MAPKs are a group of signaling molecules that appear to play key roles in infiammatory processes. We found that phosphorylation of ERK and p38 MAPK in response to LPS is decreased by ATL treatment. Inhibitors,Modulators,Libraries Our results also show that ATL treatment of BV 2 microglia results in decreased DNA binding activities of AP 1 fol lowing LPS stimulation. This observation is Inhibitors,Modulators,Libraries in line with studies in mesangial cells, endothelial cells, neutrophils, fibroblasts and T cells, which have shown that ERK and or p38 MAPK activation is attenuated in the pre sence of LXs. In the present study, ATL failed to inhibit LPS induced phosphorylation of JNK. A previous study in primary astrocytes found that an ATL analogue prevents ATP evoked JNK phosphorylation, but has no effect on TNF a induced JNK phosphoryla tion.

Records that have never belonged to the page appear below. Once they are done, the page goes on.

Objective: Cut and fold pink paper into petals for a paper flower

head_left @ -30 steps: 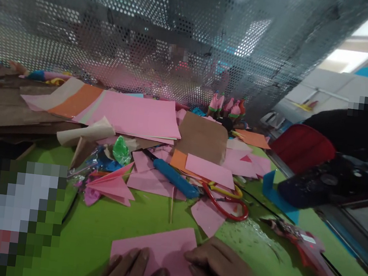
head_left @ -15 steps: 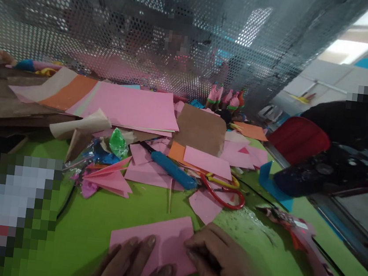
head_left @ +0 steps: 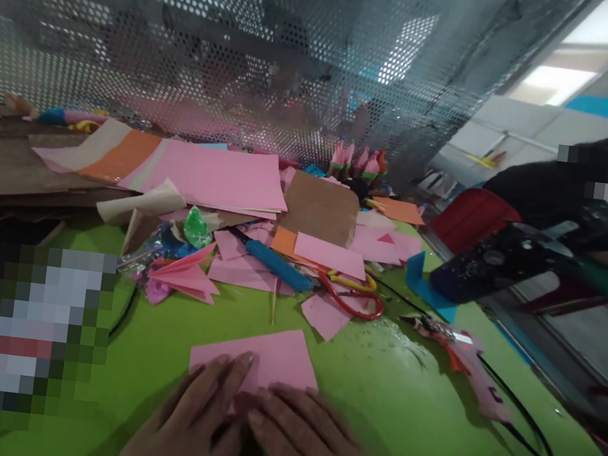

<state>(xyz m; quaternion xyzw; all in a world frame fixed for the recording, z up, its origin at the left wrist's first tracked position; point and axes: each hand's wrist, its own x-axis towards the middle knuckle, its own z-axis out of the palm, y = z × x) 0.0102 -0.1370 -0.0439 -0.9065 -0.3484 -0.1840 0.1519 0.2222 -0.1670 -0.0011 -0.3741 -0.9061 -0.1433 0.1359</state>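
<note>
A pink sheet of paper (head_left: pixel 267 356) lies flat on the green table (head_left: pixel 403 415) close to me. My left hand (head_left: pixel 194 420) rests on its near left part with the fingers stretched out flat. My right hand (head_left: pixel 301 444) lies beside it on the sheet's near edge, fingers also flat and pressing down. Neither hand holds anything.
Beyond the sheet lie pink paper scraps (head_left: pixel 327 315), red-handled scissors (head_left: pixel 351 299), a blue-handled tool (head_left: pixel 278 265), a folded pink shape (head_left: pixel 182 280) and stacked coloured sheets (head_left: pixel 205 176). A glue gun (head_left: pixel 470 360) with black cable lies right. A perforated metal screen (head_left: pixel 247 53) stands behind; another person (head_left: pixel 565 199) sits at right.
My right hand has slid left from the sheet's right edge to lie next to my left hand. The view has tilted, so the sheet now sits higher in the picture.
</note>
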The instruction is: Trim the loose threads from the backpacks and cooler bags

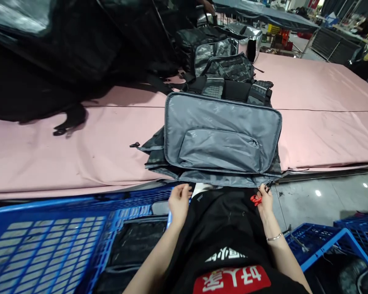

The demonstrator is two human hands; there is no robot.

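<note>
A dark camouflage backpack [272,163] lies across the table edge in front of me, its grey-lined panel [223,118] facing up with a sewn pocket [221,149] on it. My right hand [265,200] is closed at the bag's lower right corner. It holds a small red-handled tool [256,200] that looks like thread snips, and dark tips show by the fingers. My left hand [179,202] is just below the bag's lower left edge, fingers curled together. Whatever those fingers may hold is too small to make out.
Pink sheeting [325,134] covers the long table. Black bags [79,53] are heaped at the left, with more backpacks [214,49] behind mine. A blue crate [49,245] with dark pieces stands at lower left, another blue crate [319,241] at lower right.
</note>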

Strikingly, our results show that ATL induces JNK phosphorylation, but has no effect on ERK and p38 MAPK activity. In another study, LXA4 attenuated microvascular fluid leaks caused by LPS partly mediated by the JNK signaling pathway. LXA4 and ATL ana logues could promote ERK phosphorylation Inhibitors,Modulators,Libraries in macro phages and monocytes. The reasons for these discrepancies are mainly due to differences in experi mental models, cell types and stimulators. Conclusions In summary, our results show that ATL inhibits release of NO and pro inflammatory cytokines in a concentra tion dependent manner. Moreover, ATL acts at the level of transcription in LPS stimulated microglia. A possible mechanism for this effect involves ATLs ability to acti vate a signaling cascade that results in repression of NF B, ERK and p38 MAPK activation in activated micro glia.

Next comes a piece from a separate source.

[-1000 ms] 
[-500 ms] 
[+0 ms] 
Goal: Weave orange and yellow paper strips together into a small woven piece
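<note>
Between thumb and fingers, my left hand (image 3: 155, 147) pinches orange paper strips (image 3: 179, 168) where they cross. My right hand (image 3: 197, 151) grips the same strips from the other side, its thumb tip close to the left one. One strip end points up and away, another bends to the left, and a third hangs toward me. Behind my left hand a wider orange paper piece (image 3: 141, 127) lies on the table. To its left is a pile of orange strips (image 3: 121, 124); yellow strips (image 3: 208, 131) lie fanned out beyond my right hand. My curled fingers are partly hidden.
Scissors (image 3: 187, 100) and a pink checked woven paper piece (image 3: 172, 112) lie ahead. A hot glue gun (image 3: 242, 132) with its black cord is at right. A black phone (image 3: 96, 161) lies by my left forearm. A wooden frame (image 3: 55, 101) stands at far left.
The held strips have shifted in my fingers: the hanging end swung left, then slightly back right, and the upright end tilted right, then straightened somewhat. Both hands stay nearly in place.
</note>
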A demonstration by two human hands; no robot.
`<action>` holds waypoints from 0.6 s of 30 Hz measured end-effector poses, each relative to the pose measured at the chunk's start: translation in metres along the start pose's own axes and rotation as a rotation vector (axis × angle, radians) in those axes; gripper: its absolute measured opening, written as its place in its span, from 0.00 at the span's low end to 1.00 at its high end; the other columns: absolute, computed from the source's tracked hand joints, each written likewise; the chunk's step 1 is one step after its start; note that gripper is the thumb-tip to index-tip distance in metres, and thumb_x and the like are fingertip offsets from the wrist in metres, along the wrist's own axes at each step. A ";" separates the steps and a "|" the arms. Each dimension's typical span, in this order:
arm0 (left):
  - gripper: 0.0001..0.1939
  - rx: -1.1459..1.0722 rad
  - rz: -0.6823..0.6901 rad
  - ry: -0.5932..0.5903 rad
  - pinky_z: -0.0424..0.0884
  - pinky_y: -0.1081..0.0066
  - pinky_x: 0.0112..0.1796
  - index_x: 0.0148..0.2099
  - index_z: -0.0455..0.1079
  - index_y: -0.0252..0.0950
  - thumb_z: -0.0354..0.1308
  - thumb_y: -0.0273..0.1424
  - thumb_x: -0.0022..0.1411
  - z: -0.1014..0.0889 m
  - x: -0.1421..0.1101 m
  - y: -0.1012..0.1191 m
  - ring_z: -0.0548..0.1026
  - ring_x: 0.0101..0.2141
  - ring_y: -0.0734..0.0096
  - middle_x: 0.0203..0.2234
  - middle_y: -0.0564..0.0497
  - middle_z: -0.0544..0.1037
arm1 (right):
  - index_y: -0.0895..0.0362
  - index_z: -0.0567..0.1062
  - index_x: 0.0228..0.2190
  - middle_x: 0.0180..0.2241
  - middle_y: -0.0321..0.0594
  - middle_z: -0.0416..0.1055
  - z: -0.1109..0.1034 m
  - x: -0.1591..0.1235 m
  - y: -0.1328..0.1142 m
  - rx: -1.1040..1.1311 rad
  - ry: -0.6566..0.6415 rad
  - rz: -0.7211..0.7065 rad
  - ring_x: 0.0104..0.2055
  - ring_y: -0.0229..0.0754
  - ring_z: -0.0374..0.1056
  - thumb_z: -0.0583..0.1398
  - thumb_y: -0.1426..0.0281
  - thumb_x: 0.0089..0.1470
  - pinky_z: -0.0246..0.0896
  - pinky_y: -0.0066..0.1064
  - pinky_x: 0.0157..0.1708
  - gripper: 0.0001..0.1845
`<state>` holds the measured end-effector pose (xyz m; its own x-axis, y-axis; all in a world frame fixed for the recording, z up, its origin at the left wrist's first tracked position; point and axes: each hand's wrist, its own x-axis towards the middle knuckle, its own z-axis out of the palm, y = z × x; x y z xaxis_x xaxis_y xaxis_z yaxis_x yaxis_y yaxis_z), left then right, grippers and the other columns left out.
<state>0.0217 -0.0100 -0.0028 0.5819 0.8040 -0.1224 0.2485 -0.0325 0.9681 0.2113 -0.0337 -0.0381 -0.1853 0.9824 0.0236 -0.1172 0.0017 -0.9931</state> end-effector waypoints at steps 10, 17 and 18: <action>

Given the fact that microglial activation Inhibitors,Modulators,Libraries contributes to the pathogenesis of neurodegenerative diseases, ATL may be considered as a potential therapeutic agent for neurodegenerative diseases involving neuroinflammation. Background Accumulating evidence points to neuroinflammation as an active participant in the progression DAPT secretase Notch of neurodegen erative diseases, such as Parkinsons disease and Alzheimers disease.